Traveling buddies Jim White, 54, and Ed Williams, 55, have each made it through a Champions Tour Monday qualifier. Both are African-Americans who took up golf relatively late in life while pursuing other careers. White is a certified public accountant from Birmingham, Alabama, who served as the state's first black revenue commissioner under Governor George C. Wallace and the state's first black financial director under Governor Jim Folsom. Lean and wiry, he played baseball and basketball in college and later played tennis on an amateur minitour. He entered the Bruno's Memorial Classic in both 1999 and 2000 with the help of a sponsor's exemption.
As of the qualifier at Bethpage, where he shot a respectable one-under-par sixty-seven to miss a play-off by two strokes, White's total earnings on the Champions Tour were $2,600. A numbers cruncher by profession, he is keenly aware that the costs of playing on the Monday qualifying circuit range between $1,000 and $1,500 a week in travel, food and lodging expenses above and beyond the $315 entry fee.

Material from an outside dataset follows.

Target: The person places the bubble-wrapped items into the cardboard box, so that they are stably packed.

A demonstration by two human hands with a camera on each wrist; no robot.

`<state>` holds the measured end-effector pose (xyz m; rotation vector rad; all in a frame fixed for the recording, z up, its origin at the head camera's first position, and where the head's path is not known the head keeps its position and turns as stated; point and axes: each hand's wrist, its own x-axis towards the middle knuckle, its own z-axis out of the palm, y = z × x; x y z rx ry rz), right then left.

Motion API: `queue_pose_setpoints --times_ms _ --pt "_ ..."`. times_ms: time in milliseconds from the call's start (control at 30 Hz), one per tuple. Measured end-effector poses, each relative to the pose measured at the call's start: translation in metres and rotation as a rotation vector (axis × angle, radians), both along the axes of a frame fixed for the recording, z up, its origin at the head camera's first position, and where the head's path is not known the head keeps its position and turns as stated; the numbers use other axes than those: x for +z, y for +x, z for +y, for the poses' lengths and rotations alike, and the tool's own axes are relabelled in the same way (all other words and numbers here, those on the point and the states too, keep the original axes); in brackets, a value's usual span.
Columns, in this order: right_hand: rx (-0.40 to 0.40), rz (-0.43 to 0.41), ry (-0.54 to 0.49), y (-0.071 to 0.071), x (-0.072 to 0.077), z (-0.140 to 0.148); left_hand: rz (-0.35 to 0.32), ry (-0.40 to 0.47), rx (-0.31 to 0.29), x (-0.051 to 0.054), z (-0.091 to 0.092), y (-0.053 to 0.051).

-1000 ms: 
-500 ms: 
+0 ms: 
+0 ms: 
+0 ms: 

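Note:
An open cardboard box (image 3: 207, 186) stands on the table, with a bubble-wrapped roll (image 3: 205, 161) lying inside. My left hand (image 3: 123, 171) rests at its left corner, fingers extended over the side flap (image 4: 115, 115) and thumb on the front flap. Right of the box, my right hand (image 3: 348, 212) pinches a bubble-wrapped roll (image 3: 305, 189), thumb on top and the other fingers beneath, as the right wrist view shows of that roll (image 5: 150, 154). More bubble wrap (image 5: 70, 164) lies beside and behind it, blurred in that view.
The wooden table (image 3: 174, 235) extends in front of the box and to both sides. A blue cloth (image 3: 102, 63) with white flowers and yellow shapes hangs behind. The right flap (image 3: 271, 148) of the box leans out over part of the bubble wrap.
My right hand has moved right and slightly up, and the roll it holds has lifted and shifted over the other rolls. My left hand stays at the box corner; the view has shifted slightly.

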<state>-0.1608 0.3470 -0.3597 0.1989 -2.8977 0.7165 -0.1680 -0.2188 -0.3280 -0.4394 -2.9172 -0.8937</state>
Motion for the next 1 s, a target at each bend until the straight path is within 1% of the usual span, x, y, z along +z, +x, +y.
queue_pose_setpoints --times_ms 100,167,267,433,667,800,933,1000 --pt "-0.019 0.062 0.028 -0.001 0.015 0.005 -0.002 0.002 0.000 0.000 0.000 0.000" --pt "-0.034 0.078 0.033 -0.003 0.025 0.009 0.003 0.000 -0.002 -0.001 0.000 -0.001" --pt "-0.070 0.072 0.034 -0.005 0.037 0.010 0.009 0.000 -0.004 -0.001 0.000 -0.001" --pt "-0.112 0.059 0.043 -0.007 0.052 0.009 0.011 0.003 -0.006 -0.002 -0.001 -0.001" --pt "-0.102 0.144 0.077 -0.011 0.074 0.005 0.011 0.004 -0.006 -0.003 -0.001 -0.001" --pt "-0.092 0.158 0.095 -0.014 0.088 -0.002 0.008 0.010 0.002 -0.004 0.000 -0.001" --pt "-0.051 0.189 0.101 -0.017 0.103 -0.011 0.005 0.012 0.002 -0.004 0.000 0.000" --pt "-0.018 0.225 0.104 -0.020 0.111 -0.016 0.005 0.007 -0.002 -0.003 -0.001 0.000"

But he considers the experience to be anything but a losing investment.
"Monday qualifying is hell and getting more hell, but I love it," says White. "It's a second career for me, and it's one I've got to get up for every day. It keeps me going. I don't know what I'd be doing without it."
Williams taught math for thirty years at Liberty High School in Bethlehem, Pennsylvania, where he still lives with his girlfriend, Linda, an accomplished golfer who sometimes caddies for him. Brawny and broad shouldered with a buttery smooth tempo, Williams made it through the third Monday qualifier he entered, winning a spot in the 1999 State Farm Classic. He has played in over two dozen qualifiers since then without success. His best finish was in the 2001 Lightpath qualifier at Bethpage, where he fired a sixty-eight but was eliminated in a play-off for the final spot. In the 2002 Lightpath, he failed to turn in a card after losing a ball on the fifteenth hole. His lifetime earnings on the Champions Tour are a paltry $1,300, but like his buddy White, he loves competing against the best players of his generation.
"Most of the guys out here have been playing golf for thirty years," he notes. "Jim and I are just trying to catch up with them. We love the challenge of trying to close the gap between us and the guys who do it all the time."
Mike Wibby, 50, knows how hard it is to close the gap, especially when you're coming straight out of the corporate world. Silver haired and slump shouldered, Wibby is a courtly, soft-spoken software expert who spent eighteen years automating sales-force systems at Duracell near his home in suburban Connecticut. He didn't take up golf until age twenty-seven, but what began as a corporate networking exercise quickly grew into a passion that continues to be full of unconquered challenges. His best score ever is sixty-six. At the Bethpage event, he carded a seventy-six. His best score in six previous Monday qualifiers was seventy-four.